Index: lib/CodeGen/CGAtomic.cpp
===================================================================
--- lib/CodeGen/CGAtomic.cpp
+++ lib/CodeGen/CGAtomic.cpp
@@ -465,12 +465,15 @@
 static void
 AddDirectArgument(CodeGenFunction &CGF, CallArgList &Args,
                   bool UseOptimizedLibcall, llvm::Value *Val, QualType ValTy,
-                  SourceLocation Loc) {
+                  SourceLocation Loc, uint64_t Size) {
   if (UseOptimizedLibcall) {
     // Load value and pass it to the function directly.
     unsigned Align = CGF.getContext().getTypeAlignInChars(ValTy).getQuantity();
     Val = CGF.EmitLoadOfScalar(Val, false, Align, ValTy, Loc);
-    Args.add(RValue::get(Val), ValTy);
+    // Coerce the value into an appropriately sized integer type.
+    llvm::Type *ITy = llvm::IntegerType::get(CGF.getLLVMContext(), Size * 8);
+    Args.add(RValue::get(CGF.Builder.CreateBitCast(Val, ITy)),
+             CGF.getContext().getIntTypeForBitwidth(Size * 8, /*Signed=*/true));
   } else {
     // Non-optimized functions always take a reference.
     Args.add(RValue::get(CGF.EmitCastToVoidPtr(Val)),
@@ -638,7 +641,7 @@
       HaveRetTy = true;
       Args.add(RValue::get(EmitCastToVoidPtr(Val1)), getContext().VoidPtrTy);
       AddDirectArgument(*this, Args, UseOptimizedLibcall, Val2, MemTy,
-                        E->getExprLoc());
+                        E->getExprLoc(), Size);
       Args.add(RValue::get(Order), getContext().IntTy);
       Order = OrderFail;
       break;
@@ -650,7 +653,7 @@
     case AtomicExpr::AO__atomic_exchange:
       LibCallName = "__atomic_exchange";
       AddDirectArgument(*this, Args, UseOptimizedLibcall, Val1, MemTy,
-                        E->getExprLoc());
+                        E->getExprLoc(), Size);
       break;
     // void __atomic_store(size_t size, void *mem, void *val, int order)
     // void __atomic_store_N(T *mem, T val, int order)
@@ -661,7 +664,7 @@
       RetTy = getContext().VoidTy;
       HaveRetTy = true;
       AddDirectArgument(*this, Args, UseOptimizedLibcall, Val1, MemTy,
-                        E->getExprLoc());
+                        E->getExprLoc(), Size);
       break;
     // void __atomic_load(size_t size, void *mem, void *return, int order)

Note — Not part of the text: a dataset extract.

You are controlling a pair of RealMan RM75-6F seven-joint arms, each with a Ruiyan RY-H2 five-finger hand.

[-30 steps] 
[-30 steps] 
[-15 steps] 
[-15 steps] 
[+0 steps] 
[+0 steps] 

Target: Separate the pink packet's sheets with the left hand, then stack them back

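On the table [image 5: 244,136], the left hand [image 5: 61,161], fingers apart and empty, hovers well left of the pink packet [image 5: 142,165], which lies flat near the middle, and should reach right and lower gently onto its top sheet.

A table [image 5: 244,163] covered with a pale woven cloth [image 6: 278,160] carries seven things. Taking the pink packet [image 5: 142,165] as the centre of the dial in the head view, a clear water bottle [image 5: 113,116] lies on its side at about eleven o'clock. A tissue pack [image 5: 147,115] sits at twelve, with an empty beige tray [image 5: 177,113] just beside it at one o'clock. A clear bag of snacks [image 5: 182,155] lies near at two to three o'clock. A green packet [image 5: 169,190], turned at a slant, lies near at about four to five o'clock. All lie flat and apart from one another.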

     // T __atomic_load_N(T *mem, int order)
@@ -675,35 +678,35 @@
     case AtomicExpr::AO__atomic_fetch_add:
       LibCallName = "__atomic_fetch_add";
       AddDirectArgument(*this, Args, UseOptimizedLibcall, Val1, LoweredMemTy,
-                        E->getExprLoc());
+                        E->getExprLoc(), Size);
       break;
     // T __atomic_fetch_and_N(T *mem, T val, int order)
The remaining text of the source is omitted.